RWJF perspective. The purpose of the Harold Amos Medical Faculty Development Program, launched by RWJF in 1983, is to increase the number of faculty from minority and other historically disadvantaged backgrounds who achieve senior rank in academic medicine and dentistry.

The program supports one of RWJF’s major objectives: to increase diversification of the medical and dental professions and, as a consequence, improve the health care received by the nation’s underserved populations.

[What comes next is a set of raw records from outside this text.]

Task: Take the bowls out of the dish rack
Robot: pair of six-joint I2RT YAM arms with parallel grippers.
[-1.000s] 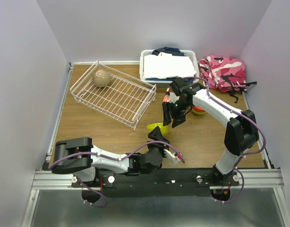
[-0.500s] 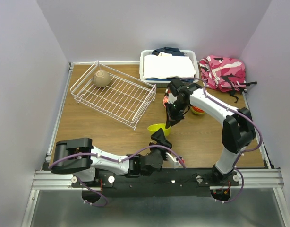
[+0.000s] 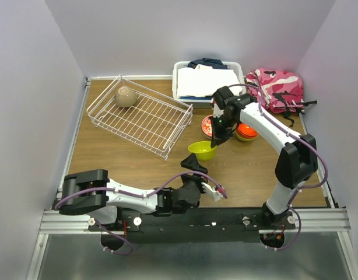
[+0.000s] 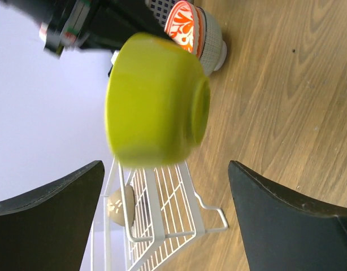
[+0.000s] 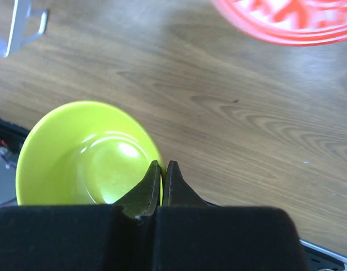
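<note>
While the left hand (image 4: 165,165) gapes wide apart, the right hand (image 5: 162,169) is clamped on the lime bowl (image 3: 201,150)!

Over on the left, the white wire dish rack (image 3: 180,131) sits at the back of the tabletop (image 3: 249,169), one taupe bowl (image 3: 125,96) in its far corner. Moving along, low by the front edge, the left hand points at the lime bowl, fingers spread, the bowl beyond them and apart. Dead centre, that lime bowl is out of the rack, just off its near-right corner, mouth up, its rim nipped between the right hand's closed fingers; whether its foot meets the wood, I cannot tell. Just behind it stands the red-patterned bowl (image 3: 207,125), and further right a stack of bowls (image 3: 247,130), orange on top, both on the tabletop.
</note>
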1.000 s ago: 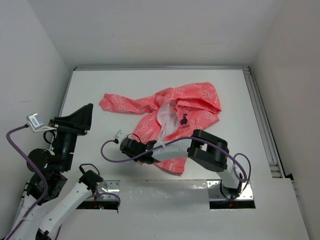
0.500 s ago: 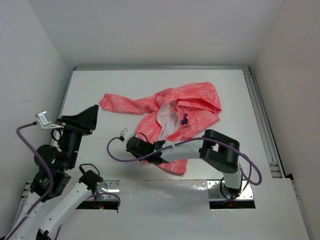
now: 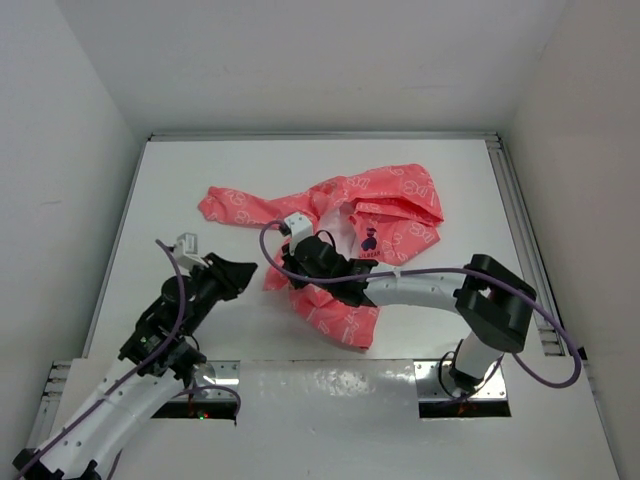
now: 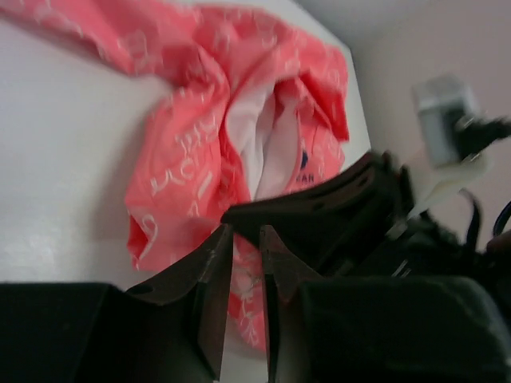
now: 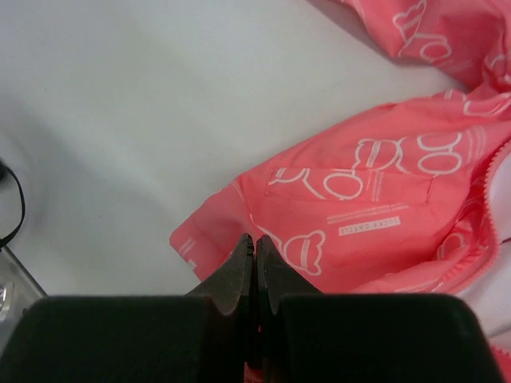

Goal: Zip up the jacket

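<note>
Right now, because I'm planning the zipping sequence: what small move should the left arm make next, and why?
Probably ease the left gripper forward onto the near edge of the jacket. Its fingers stand slightly apart and empty, just beside the fabric, while the front lies open with white lining showing. The right gripper is shut over a patterned panel.

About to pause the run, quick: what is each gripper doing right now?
Left gripper: open by a narrow slit, holding nothing.
Right gripper: shut, tips at the jacket hem; whether fabric is pinched cannot be told.
</note>
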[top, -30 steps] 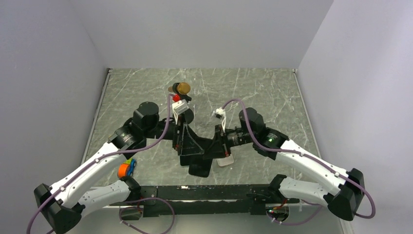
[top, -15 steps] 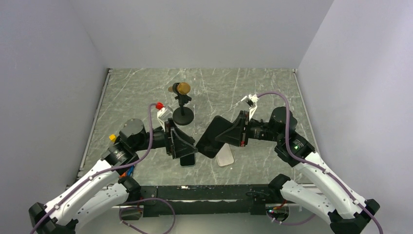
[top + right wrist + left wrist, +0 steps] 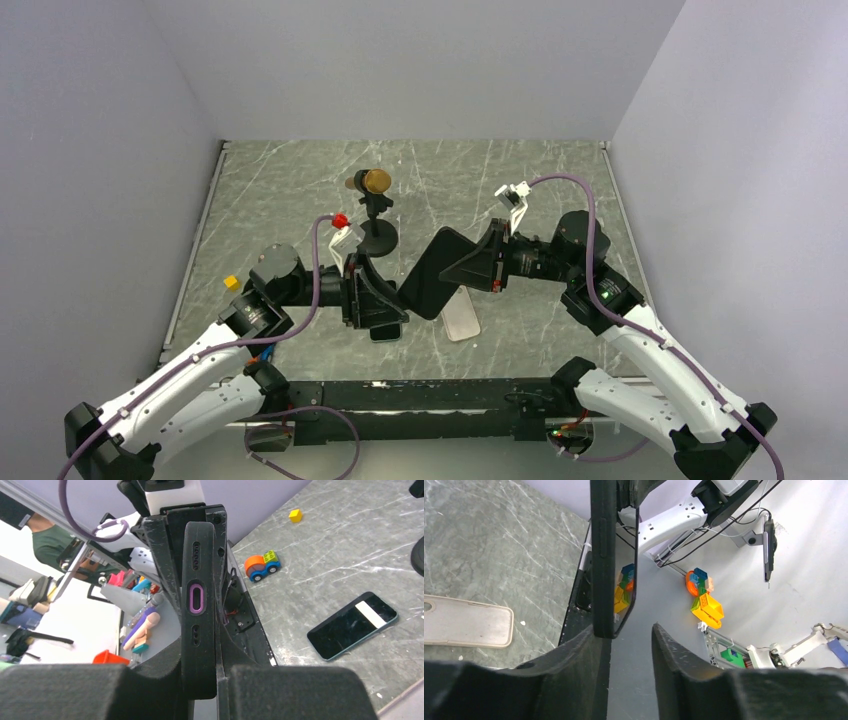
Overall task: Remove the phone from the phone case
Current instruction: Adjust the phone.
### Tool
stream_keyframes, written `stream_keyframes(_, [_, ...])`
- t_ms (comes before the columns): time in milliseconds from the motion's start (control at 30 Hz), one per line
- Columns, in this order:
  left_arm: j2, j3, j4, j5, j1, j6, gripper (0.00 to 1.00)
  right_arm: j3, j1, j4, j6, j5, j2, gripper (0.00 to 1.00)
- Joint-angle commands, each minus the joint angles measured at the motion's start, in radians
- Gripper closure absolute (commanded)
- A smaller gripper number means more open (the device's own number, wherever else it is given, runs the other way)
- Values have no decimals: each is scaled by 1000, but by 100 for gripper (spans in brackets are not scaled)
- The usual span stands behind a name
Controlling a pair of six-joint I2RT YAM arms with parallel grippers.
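The phone sits in its black phone case [image 3: 432, 275], held tilted above the table. My right gripper [image 3: 452, 272] is shut on its upper right end. In the right wrist view the case [image 3: 196, 560] stands edge-on between the fingers, its purple-ringed port facing the camera. My left gripper [image 3: 393, 300] is at the lower left end. In the left wrist view the case edge [image 3: 603, 555] and the phone's glossy screen [image 3: 624, 587] end at the left finger [image 3: 584, 670]. The left gripper [image 3: 626, 629] has a clear gap between its jaws and nothing between them.
A beige case-like slab [image 3: 461, 317] and a bare dark phone [image 3: 385, 331] lie on the marble table [image 3: 280, 190] under the grippers. A gold microphone on a black stand [image 3: 375, 205] is behind them. A toy car [image 3: 261, 565] and yellow cube [image 3: 231, 282] sit left.
Both arms pulled apart from a tight huddle at centre. Then the cased phone shifted left toward my left gripper, whose jaws narrowed from wide open.
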Motion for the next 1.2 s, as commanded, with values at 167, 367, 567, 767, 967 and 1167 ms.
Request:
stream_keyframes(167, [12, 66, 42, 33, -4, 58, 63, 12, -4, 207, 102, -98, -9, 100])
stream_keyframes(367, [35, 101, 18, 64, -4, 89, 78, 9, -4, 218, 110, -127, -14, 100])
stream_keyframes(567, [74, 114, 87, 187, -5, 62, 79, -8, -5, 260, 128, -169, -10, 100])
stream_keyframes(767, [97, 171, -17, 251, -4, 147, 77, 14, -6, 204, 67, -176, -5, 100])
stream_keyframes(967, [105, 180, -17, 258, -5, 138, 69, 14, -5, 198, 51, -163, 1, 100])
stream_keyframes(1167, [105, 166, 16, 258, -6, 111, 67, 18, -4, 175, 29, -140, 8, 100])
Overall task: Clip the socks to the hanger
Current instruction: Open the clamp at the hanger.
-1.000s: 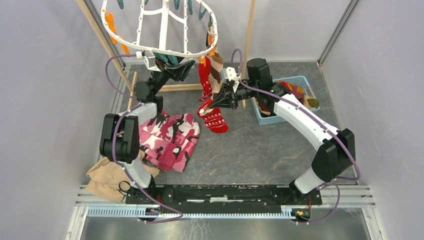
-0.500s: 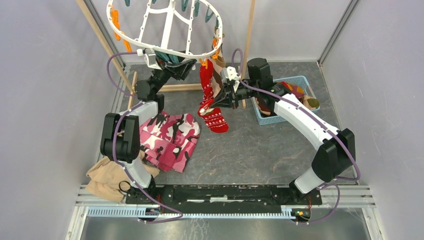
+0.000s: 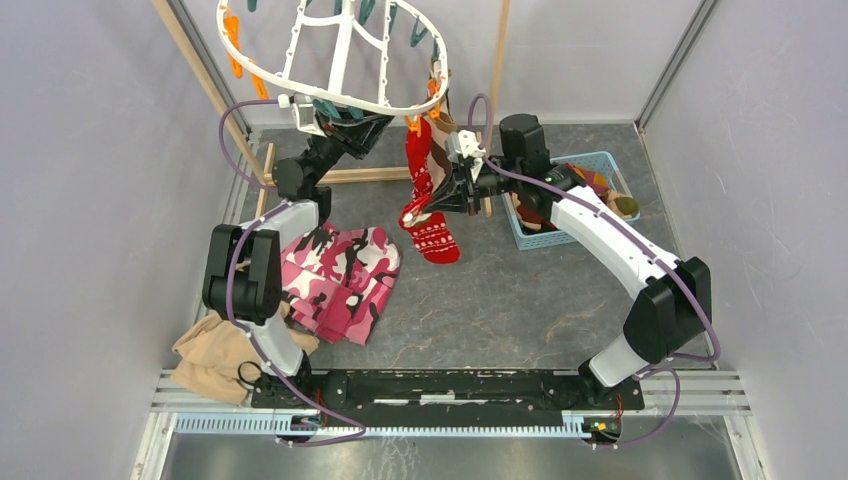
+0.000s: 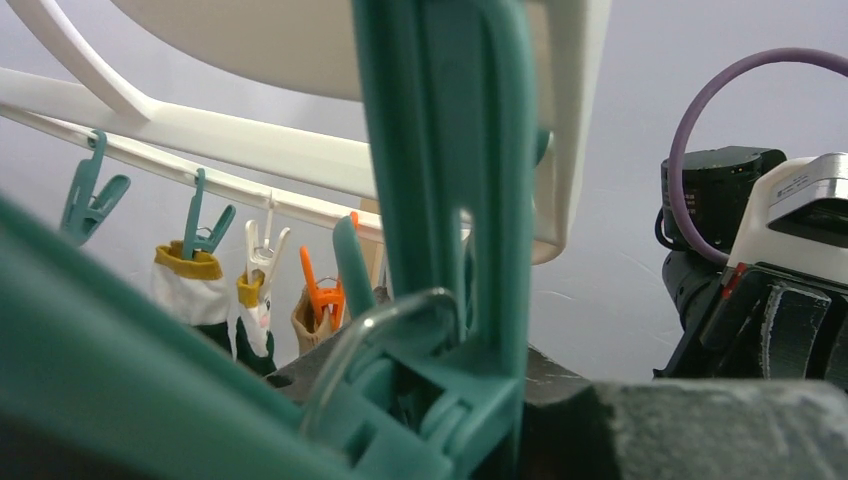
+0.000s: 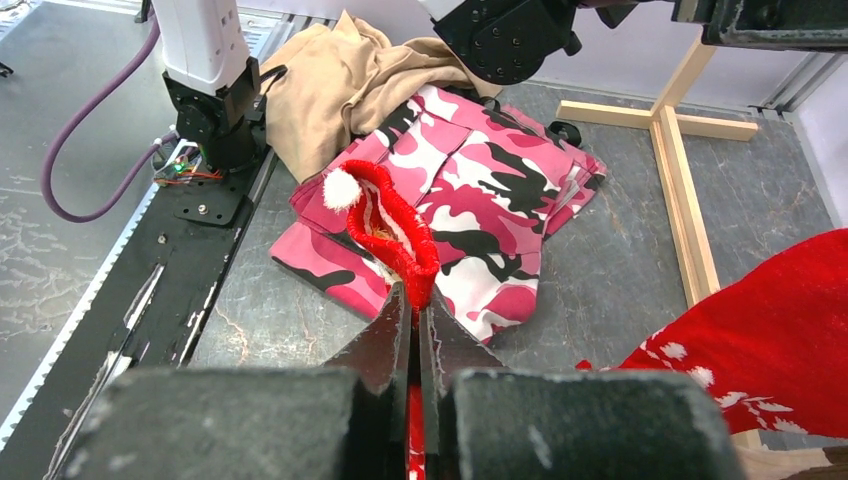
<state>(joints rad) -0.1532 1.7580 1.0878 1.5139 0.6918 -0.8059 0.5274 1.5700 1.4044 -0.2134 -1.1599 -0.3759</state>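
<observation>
— What's on the left?
— The left pincer (image 3: 345,122) is up under the near rim of the hanger (image 3: 343,55). A teal clip (image 4: 440,200) fills its camera. The view is too close, so I cannot tell how far the pincer is open or whether it grips that clip.
— And the socks?
— A red sock (image 3: 432,237) hangs over the desk (image 3: 520,300), below the hanger's right end. The right pincer (image 5: 413,300) is closed tight on its cuff.
— Farther right?
— A blue basket (image 3: 530,238) holding coloured fabric.
</observation>
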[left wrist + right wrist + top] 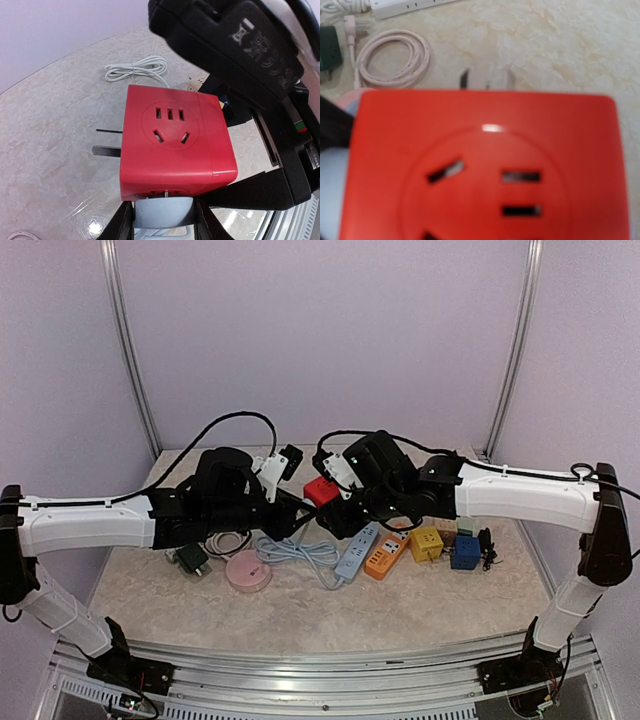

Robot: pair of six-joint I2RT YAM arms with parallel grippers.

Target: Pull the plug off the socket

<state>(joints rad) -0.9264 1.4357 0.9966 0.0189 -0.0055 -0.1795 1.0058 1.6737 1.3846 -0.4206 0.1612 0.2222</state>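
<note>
Red socket point(320, 490) is up off the surface point(400, 612), mid-scene, clamped in the right end effector point(334, 499). Left end effector point(164, 216) is clamped on the pale plug point(164, 209), which sits seated in that socket.

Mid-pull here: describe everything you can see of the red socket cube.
The red socket cube looks like glossy plastic with rounded edges and is held in the air above the marbled tabletop. The face toward the left wrist camera has a round recess with five slots. Flat metal prongs stick out sideways from one face. The right gripper clamps the opposite side. A pale blue-grey plug, pinched by the left gripper, sits in its underside.
</note>
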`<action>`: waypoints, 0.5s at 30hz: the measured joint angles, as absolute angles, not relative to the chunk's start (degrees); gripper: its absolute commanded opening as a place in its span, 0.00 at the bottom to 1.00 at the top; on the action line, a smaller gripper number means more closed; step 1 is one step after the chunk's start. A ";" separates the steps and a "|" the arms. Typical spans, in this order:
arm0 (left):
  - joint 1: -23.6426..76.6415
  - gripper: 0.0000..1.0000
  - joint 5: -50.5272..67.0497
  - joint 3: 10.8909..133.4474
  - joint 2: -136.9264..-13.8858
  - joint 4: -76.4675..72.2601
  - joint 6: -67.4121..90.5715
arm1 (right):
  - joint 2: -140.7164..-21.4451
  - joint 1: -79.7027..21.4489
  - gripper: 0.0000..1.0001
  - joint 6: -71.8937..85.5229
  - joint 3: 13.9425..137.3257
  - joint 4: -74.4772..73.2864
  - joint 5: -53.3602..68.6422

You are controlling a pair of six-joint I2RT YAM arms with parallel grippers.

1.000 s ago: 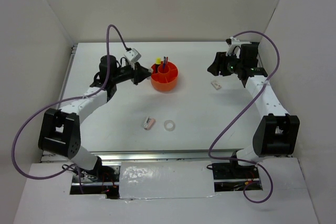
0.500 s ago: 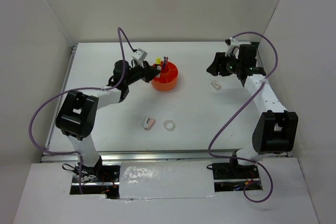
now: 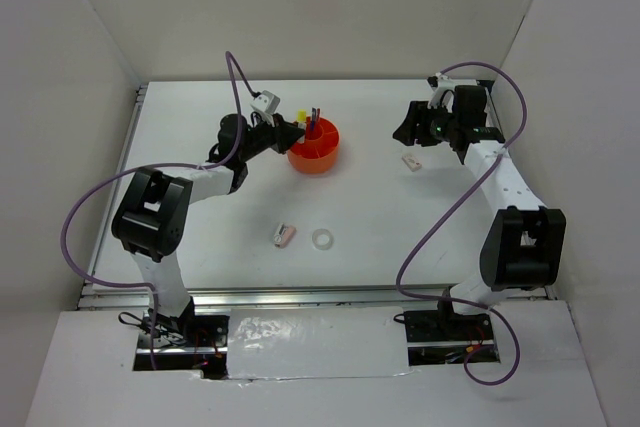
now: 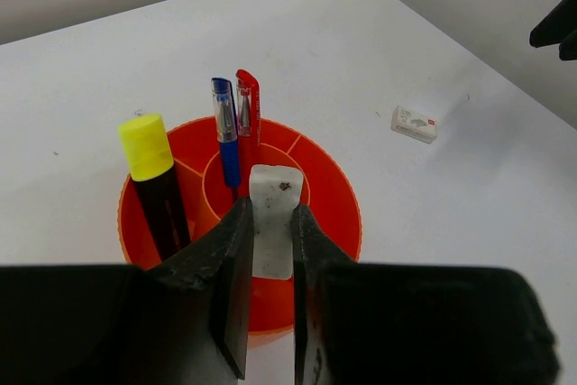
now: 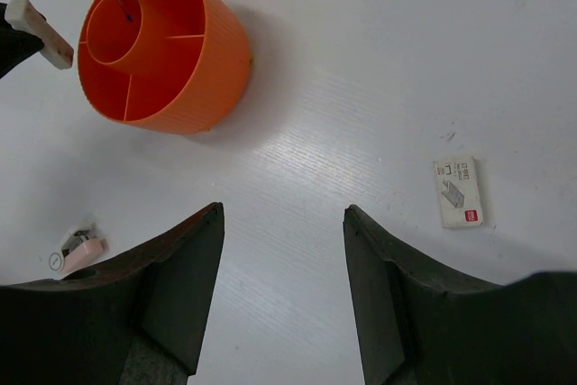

Of Amos program scholars, RWJF senior program officer David M. Krol, MD, MPH, says:

“Ultimately, we would like to see these individuals from disadvantaged backgrounds becoming full professors at prestigious institutions, putting out important, valuable work, looking at a variety of different issues—including how to decrease the disparities between rich and poor, majority and minority—while climbing the academic ladder.”

Ralph Gonzales is one of more than 180 Amos program alumni in academic medicine today. His career and research exemplify the academic achievement and professional contributions that the program was designed to stimulate.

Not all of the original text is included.